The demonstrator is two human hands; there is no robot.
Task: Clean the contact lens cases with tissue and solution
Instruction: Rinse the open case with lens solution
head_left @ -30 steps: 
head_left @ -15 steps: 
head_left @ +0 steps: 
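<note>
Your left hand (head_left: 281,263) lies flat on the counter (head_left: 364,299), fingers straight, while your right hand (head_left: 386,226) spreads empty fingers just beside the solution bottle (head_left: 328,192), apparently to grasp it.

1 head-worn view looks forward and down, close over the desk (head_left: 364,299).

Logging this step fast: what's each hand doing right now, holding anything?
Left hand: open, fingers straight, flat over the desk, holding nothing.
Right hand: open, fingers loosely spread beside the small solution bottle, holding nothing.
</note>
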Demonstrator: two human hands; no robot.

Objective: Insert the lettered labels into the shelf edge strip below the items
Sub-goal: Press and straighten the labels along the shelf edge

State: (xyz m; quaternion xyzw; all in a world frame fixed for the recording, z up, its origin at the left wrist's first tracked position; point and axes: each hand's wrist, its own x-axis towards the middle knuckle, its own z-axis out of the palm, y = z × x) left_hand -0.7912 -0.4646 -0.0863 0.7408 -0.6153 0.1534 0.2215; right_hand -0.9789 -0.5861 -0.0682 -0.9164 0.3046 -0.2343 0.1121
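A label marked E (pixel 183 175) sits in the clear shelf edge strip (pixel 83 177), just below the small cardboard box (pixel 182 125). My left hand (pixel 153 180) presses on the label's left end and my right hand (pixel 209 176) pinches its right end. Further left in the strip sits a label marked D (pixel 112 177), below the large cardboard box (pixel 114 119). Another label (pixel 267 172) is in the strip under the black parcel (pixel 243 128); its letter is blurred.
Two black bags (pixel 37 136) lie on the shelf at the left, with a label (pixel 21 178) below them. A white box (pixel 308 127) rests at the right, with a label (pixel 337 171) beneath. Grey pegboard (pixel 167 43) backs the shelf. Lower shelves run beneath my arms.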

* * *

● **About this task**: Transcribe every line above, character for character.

● **Written answer**:
The demonstrator is two human hands; there is no robot.
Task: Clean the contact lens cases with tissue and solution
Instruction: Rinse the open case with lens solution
head_left @ -30 steps: 
head_left @ -15 steps: 
head_left @ +0 steps: 
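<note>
Your left hand (head_left: 281,263) lies flat on the counter (head_left: 364,299), fingers straight, while your right hand (head_left: 386,226) spreads empty fingers just beside the solution bottle (head_left: 328,192), apparently to grasp it.

1 head-worn view looks forward and down, close over the desk (head_left: 364,299).

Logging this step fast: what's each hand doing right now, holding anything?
Left hand: open, fingers straight, flat over the desk, holding nothing.
Right hand: open, fingers loosely spread beside the small solution bottle, holding nothing.
</note>
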Demonstrator: two human hands; no robot.

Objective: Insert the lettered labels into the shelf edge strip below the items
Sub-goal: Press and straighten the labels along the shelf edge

State: (xyz m; quaternion xyzw; all in a world frame fixed for the recording, z up, its origin at the left wrist's first tracked position; point and axes: each hand's wrist, its own x-axis towards the middle knuckle, its own z-axis out of the palm, y = z × x) left_hand -0.7912 -0.4646 -0.0863 0.7408 -0.6153 0.1534 0.2215; right_hand -0.9789 -0.5861 -0.0682 -0.9164 0.3046 -0.2343 0.1121
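A label marked E (pixel 183 175) sits in the clear shelf edge strip (pixel 83 177), just below the small cardboard box (pixel 182 125). My left hand (pixel 153 180) presses on the label's left end and my right hand (pixel 209 176) pinches its right end. Further left in the strip sits a label marked D (pixel 112 177), below the large cardboard box (pixel 114 119). Another label (pixel 267 172) is in the strip under the black parcel (pixel 243 128); its letter is blurred.
Two black bags (pixel 37 136) lie on the shelf at the left, with a label (pixel 21 178) below them. A white box (pixel 308 127) rests at the right, with a label (pixel 337 171) beneath. Grey pegboard (pixel 167 43) backs the shelf. Lower shelves run beneath my arms.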

This answer is now finished.